Several “obvious” pieces are deliberately absent, and the reasons matter:

  • No queue for cache invalidation. Cloudflare Queues are work-distribution (one consumer per queue), not pub/sub. The design uses service-binding RPC fan-out plus KV cache versioning instead — see Tenant Resolution.
  • No shared secret between the admin and auth workers to gate Better Auth’s organization.create. That endpoint always rejects; the admin worker creates orgs via direct Drizzle inserts in AdminApiEntrypoint.
  • No HMAC-signed header for tenant context between workers. The typed RPC parameter (AuthEntrypoint.getSession(headers, tenant)) is the carrier.
  • No JWT for the admin panel. Cloudflare Access provides the durable session; every admin request re-validates the CF Access JWT plus the global_admins row.
  • No cross-subdomain cookies. crossSubDomainCookies stays false; isolation comes from host-only cookies plus explicit CSRF/origin enforcement.

Splitting apps/admin from apps/server follows Cloudflare Access’s grain — one Access application per hostname is the clean integration, and a separate worker means operator bugs can’t touch tenant traffic and operator deploys stay independent.

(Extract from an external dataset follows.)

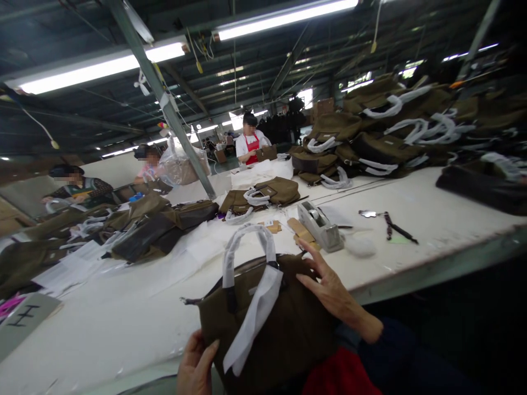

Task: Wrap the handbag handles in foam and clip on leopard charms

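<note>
An olive-brown handbag [304, 323] stands at the near table edge, close to my body. White wrapping covers its handles; one arches above the bag and the other hangs across the front. My left hand [196, 362] grips the lower left side, its thumb at the edge and the other fingers partly hidden. At the upper right, my right hand [333, 293] holds the bag's side, with the thumb against the front and the fingers along the top corner. A short strap end [189, 301] sticks out from the bag's left top corner.
A tape dispenser [319, 226] sits beyond the bag, near brown card pieces [303, 233] and a dark tool [401, 231]. Bags [370, 137] are heaped at right, with more bags [148, 230] at left. A slanted post [181, 120] rises behind. Several people work across the table.
</note>
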`<state>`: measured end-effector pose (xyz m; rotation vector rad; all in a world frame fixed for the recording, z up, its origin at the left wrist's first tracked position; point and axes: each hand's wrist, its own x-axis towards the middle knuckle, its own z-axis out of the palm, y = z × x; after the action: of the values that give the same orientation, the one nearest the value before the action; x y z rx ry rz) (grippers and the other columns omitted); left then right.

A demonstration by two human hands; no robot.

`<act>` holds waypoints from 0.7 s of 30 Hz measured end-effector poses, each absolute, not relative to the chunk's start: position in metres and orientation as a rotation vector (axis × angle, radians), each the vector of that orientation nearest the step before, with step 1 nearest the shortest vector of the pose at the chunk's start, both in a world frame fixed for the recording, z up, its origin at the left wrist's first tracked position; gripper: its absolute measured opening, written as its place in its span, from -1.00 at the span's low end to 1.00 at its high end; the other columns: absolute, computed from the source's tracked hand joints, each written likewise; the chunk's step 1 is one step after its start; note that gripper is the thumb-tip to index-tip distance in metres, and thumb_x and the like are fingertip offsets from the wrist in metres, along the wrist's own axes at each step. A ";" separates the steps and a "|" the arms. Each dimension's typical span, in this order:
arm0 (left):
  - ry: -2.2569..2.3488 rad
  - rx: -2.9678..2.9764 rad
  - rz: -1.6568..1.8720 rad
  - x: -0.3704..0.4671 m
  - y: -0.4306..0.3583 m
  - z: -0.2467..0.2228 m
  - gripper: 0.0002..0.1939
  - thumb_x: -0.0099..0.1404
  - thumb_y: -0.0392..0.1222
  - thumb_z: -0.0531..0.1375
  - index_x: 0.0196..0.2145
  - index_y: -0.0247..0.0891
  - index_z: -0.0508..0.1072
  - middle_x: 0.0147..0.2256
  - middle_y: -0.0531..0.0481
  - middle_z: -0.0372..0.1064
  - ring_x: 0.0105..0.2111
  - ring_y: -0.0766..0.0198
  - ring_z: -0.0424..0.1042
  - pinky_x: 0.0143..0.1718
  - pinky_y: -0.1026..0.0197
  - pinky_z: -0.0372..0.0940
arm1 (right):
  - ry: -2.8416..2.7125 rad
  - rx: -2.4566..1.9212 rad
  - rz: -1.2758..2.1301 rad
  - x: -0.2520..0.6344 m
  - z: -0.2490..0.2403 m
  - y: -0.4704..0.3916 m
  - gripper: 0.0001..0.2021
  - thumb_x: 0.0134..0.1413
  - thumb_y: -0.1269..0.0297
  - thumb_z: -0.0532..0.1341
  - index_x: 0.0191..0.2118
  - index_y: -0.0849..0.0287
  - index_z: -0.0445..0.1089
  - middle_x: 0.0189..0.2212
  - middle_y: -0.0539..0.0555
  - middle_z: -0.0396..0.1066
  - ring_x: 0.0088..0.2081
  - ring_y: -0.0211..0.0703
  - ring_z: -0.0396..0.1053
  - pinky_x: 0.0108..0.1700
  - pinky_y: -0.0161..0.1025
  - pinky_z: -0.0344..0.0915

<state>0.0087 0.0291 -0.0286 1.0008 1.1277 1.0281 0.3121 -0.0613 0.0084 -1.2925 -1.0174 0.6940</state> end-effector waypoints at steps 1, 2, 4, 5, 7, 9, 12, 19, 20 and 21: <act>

The admin surface doesn’t belong in apps/auth either: that worker is binding-only with no public surface, whereas the admin worker is the public operator surface. And apps/app stays a pure static-assets worker rather than its own logic worker — the tenant API lives in apps/server because that’s where tenantMiddleware runs and where the authentication context is established; splitting it out would duplicate auth middleware and complicate the cookie-domain story.

The worker boundaries are one axis; the package boundaries are a separate one, covered in Deep Modules.